** Your goal **
Your output should be the full listing, unchanged.

** Recorded information **
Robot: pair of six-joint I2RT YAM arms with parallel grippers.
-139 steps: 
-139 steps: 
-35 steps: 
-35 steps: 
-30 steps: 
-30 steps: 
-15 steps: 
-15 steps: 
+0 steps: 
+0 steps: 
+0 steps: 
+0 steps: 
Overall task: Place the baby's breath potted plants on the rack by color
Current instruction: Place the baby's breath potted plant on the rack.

** Answer to this problem **
Robot: pair of six-joint I2RT YAM arms with parallel grippers.
-139 steps: 
-139 steps: 
-35 steps: 
-35 steps: 
-30 steps: 
-30 steps: 
-15 steps: 
-15 steps: 
+0 steps: 
+0 steps: 
+0 steps: 
+0 steps: 
Overall task: Place the baby's breath potted plants on the rack by color
Current instruction: Place the baby's breath potted plant on the rack.

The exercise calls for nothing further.